No creo que me acostumbre nunca. Uno escribe como escribe (y no quiero decir de la manera que escribe). Primero, en una serie de máquinas de escribir, con papel de calco y rompiendo muchos folios. Luego, con ordenadores a pedales, con procesadores de texto que acababan por lastimarte los ojos y la espalda. Ahora, con ordenadores más modernos y con otros programas que te avisan si te equivocas (o te corrigen por la cara palabras que tú quieres escribir de determinada forma).
Uno va escribiendo y va sintiendo la música de lo que escribe, la cadencia, el ritmo que quiere dar a las historias. Y procura que, además, todo tenga cierta estética. Primero, en pantalla. Luego, al imprimirlo, en los folios blancos que poco a poco va expulsando la impresora. Les confieso que más de una vez y más de dos he corregido párrafos no ya por buscar una armonía del sonido o una afinación de la expresión, sino para que, al quedar impreso, produzca una cierta comodidad, una estructura agradable.
Luego todo eso no sirve para nada. Lo nota uno en cuantito la editorial te manda las galeradas y ves que el texto se agolpa donde tú no quieres, que los diálogos dominan mal una página impar, que los capítulos empiezan en página que no es noble y que, a veces, ni siquiera te gusta el cuerpo de letra que se ha elegido (es fundamental, oigan, el cuerpo de letra de un libro: hasta yo mismo he sufrido enormemente al leer alguna trilogía propia, dada la letra inclinada y apretujada y el mareo que me producía).

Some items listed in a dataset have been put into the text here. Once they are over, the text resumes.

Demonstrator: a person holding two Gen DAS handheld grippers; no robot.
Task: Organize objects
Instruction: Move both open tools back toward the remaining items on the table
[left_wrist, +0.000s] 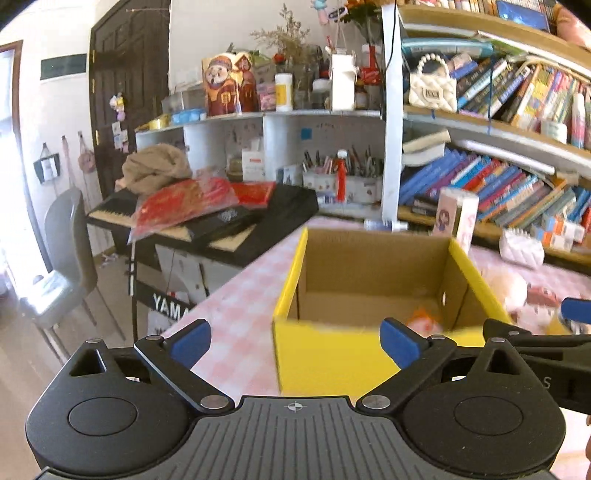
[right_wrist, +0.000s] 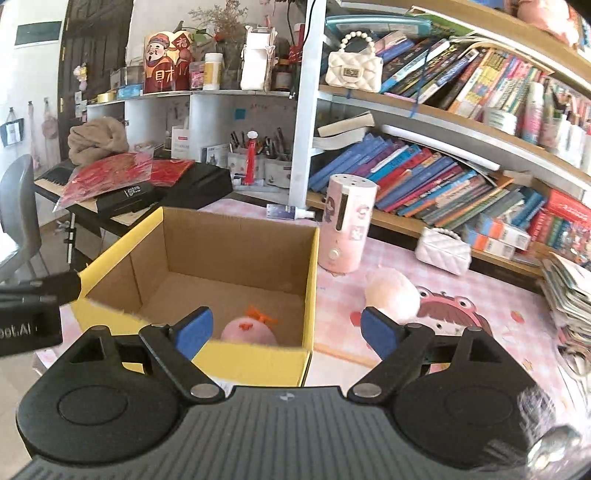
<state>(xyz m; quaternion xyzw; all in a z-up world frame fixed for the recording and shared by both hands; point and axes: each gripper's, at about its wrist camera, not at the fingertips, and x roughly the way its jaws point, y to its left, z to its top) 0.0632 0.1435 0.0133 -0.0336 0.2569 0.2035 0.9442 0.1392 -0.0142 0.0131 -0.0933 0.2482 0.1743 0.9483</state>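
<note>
Objects for tidying are on a pink checked table (right_wrist: 388, 236), and I go through them from left to right. My left gripper (left_wrist: 293, 341) is before the near wall of the yellow cardboard box (left_wrist: 332, 354), its blue fingers wide apart and holding nothing. The box stands open at the left part of the table, and on its floor already lies one small pink plush toy with an orange tuft (right_wrist: 249, 328), so I judge that one thing is put away (I cannot see if something else is hidden behind the near wall). My right gripper (right_wrist: 286, 332) hovers over the near right corner of the box, also spread open and empty; its left finger is in front of the box opening and its right finger is over the table. To the right of the box, outside it, stands a pink cylinder device (right_wrist: 345, 225), upright, just beside the box wall. Further right lies a bigger pink plush toy (right_wrist: 393, 291) on a cartoon mat (right_wrist: 454, 310), and behind it a small white quilted purse (right_wrist: 443, 249) near the bookshelf. I think these things remain, so the task seems only at its beginning, and the plush toy is probably the next one for my right gripper.
</note>
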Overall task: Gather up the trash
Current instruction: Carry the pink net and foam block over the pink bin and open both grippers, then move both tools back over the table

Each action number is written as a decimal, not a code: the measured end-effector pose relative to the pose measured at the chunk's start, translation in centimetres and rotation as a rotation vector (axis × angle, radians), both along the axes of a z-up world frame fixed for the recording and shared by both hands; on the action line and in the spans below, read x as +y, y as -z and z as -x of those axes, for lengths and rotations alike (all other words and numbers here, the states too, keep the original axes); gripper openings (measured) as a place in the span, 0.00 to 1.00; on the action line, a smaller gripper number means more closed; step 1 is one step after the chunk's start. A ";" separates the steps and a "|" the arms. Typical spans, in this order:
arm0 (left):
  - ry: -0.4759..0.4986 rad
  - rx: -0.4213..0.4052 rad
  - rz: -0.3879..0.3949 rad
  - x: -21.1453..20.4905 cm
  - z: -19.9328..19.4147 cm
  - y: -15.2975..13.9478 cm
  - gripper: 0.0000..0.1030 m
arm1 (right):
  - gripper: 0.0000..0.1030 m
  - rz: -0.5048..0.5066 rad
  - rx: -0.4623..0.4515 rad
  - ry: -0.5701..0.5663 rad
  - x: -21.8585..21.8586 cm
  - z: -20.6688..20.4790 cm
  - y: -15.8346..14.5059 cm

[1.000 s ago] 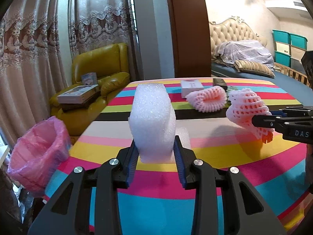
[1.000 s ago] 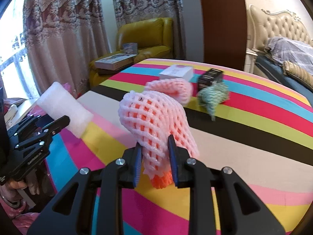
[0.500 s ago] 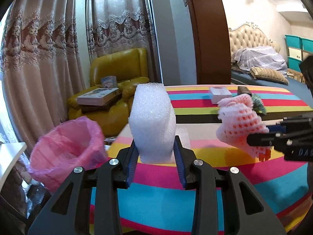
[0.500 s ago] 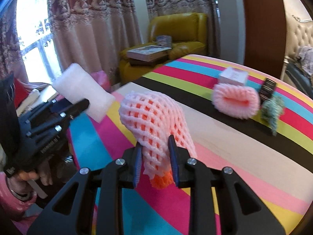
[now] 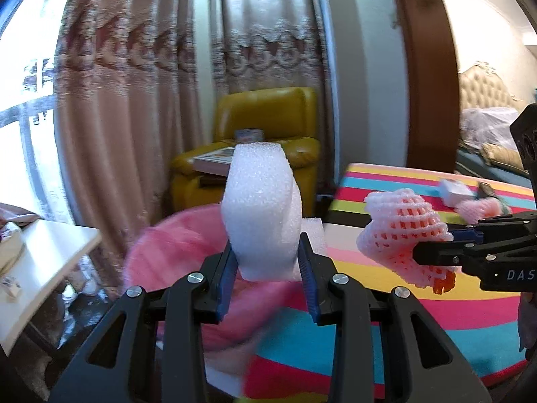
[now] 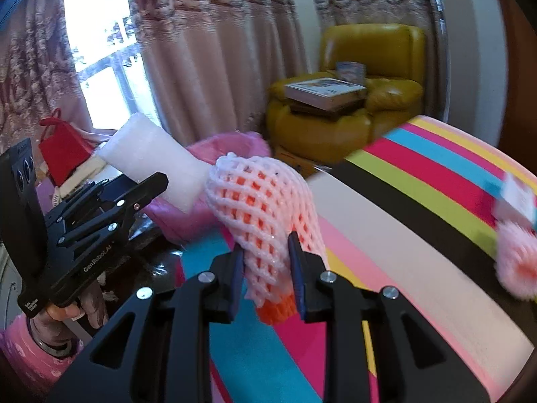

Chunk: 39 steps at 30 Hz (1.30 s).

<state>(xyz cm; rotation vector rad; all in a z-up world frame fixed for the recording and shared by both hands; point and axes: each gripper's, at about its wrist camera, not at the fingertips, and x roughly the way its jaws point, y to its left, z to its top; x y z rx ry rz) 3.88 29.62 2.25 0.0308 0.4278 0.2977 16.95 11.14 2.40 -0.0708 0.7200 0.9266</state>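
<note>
My left gripper is shut on a white foam block and holds it over the pink-lined trash bin beside the table. The block also shows in the right wrist view, in front of the bin. My right gripper is shut on a pink foam fruit net with an orange end, above the table's corner. In the left wrist view the net hangs at the right, just past the bin.
The striped table runs to the right, with another pink net and a white box on it. A yellow armchair with books stands behind the bin. A white side table is at the left.
Both grippers swung left off the table toward the bin. The foam block is now over the bin's mouth, and the net has come to the table's corner beside it.
</note>
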 end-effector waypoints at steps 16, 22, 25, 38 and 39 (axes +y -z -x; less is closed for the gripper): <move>-0.175 0.040 0.101 12.0 -1.5 0.0 0.32 | 0.41 -0.056 -0.023 -0.073 12.4 -3.4 -2.6; -0.273 0.054 0.095 13.7 -2.2 1.4 0.62 | 0.71 -0.106 -0.024 -0.035 11.7 -4.6 -2.8; -0.306 0.046 0.061 13.2 -1.1 1.9 0.78 | 0.71 -0.113 -0.031 -0.009 9.3 -4.6 -2.8; -0.049 0.058 0.161 1.9 -3.0 1.7 0.82 | 0.74 -0.037 -0.097 0.252 -5.2 -2.4 0.1; -0.013 0.068 0.158 0.4 -3.6 1.8 0.82 | 0.74 -0.031 -0.102 0.277 -6.3 -2.4 0.3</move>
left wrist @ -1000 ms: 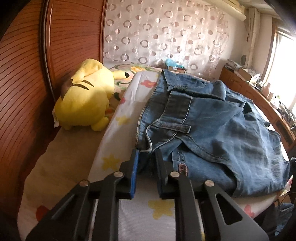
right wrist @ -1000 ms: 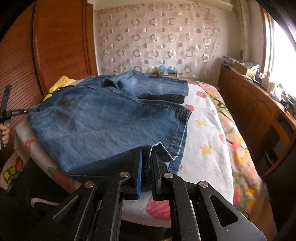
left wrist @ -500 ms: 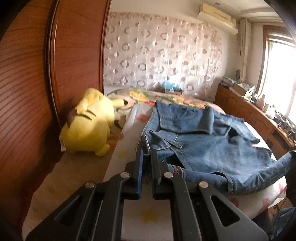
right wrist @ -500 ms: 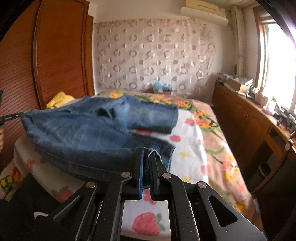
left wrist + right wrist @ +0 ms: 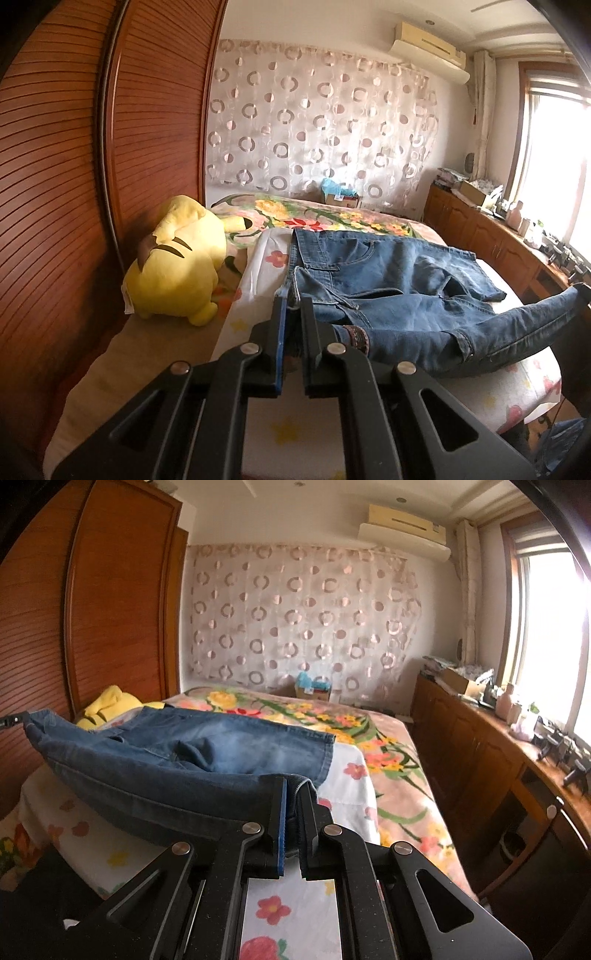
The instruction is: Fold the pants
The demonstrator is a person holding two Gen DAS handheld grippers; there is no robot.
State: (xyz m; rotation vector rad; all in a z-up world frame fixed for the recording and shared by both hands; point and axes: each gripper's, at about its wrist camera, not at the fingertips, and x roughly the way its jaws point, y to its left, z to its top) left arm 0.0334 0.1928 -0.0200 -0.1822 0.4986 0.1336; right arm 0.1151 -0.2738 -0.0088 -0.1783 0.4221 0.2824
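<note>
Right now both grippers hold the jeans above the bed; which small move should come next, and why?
Probably carry both grippers forward together, toward the curtain, to lay the lifted edge over the far half. The left gripper is shut on the waistband and the right gripper on the hem, the jeans hang taut between them, and the rest lies flat on the bed.

A bed [image 5: 399, 775] fills the middle of both views, spread with a flowered blanket [image 5: 332, 716]. A white flower-print sheet [image 5: 258, 269] lies over its near part, blue jeans [image 5: 388, 291] resting on that. At left centre a yellow plush toy [image 5: 177, 266] sits on the bed beside the sheet; a small box [image 5: 312, 692] stands at the far end
</note>
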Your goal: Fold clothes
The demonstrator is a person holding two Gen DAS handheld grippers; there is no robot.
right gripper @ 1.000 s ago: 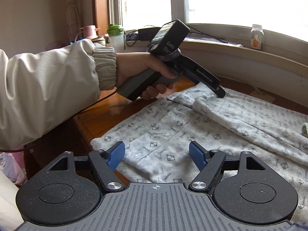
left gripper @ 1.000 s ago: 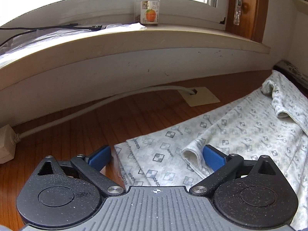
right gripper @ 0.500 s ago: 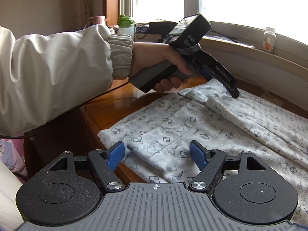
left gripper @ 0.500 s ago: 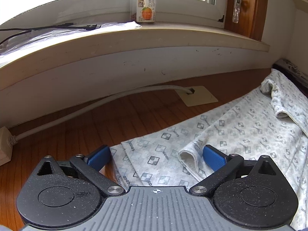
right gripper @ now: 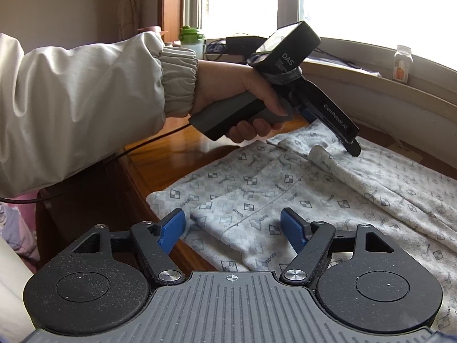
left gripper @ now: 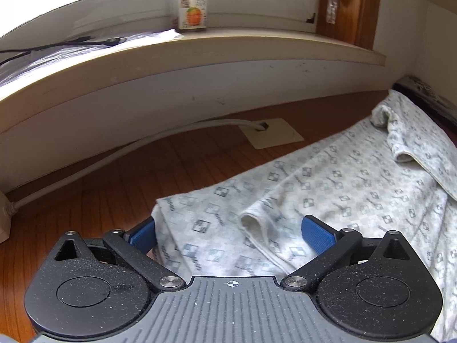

Y después de corregido todo, todavía te causa una sensación de desconcierto ver el libro impreso y de verdad, encuadernado, con su olor a tinta nueva. Porque la lectura (otra vez, sí) es diferente, y notas que lo que al final sale a la calle no es como tú esperabas que fuera. A veces te sorprende, otras te desconcierta, en ocasiones te decepciona.
Todo esto, imagino, le pasará a todo el mundo, y en cualquier otra faceta creativa. No se pueden controlar todos los medios de producción, y hay otros trabajos que hay que respetar, porque son parte del esfuerzo común que supone poner a la venta un libro tuyo.
Viene esto a cuento porque acabo de terminar de corregir galeradas del Elemental, querido Chaplin, que saldrá a la venta si no se tuerce nada dentro de un mes y medio. Y, sí, se lee distinto a como se lee en papel o en pantalla. Ahora se nota que es más de verdad. Cuando tenga el libro en las manos, con su portada preciosa y su tacto agradable, experimentaré de nuevo todo eso que les hablo. Y dejará de ser mi libro, mi tesoro, mi tiempo invertido, para ser de cada uno de los lectores, malo o bueno, independiente de mí, una botella más con su mensaje lanzada al océano de las librerías. Como un hijo que se va de casa y cuya infancia queda en el recuerdo.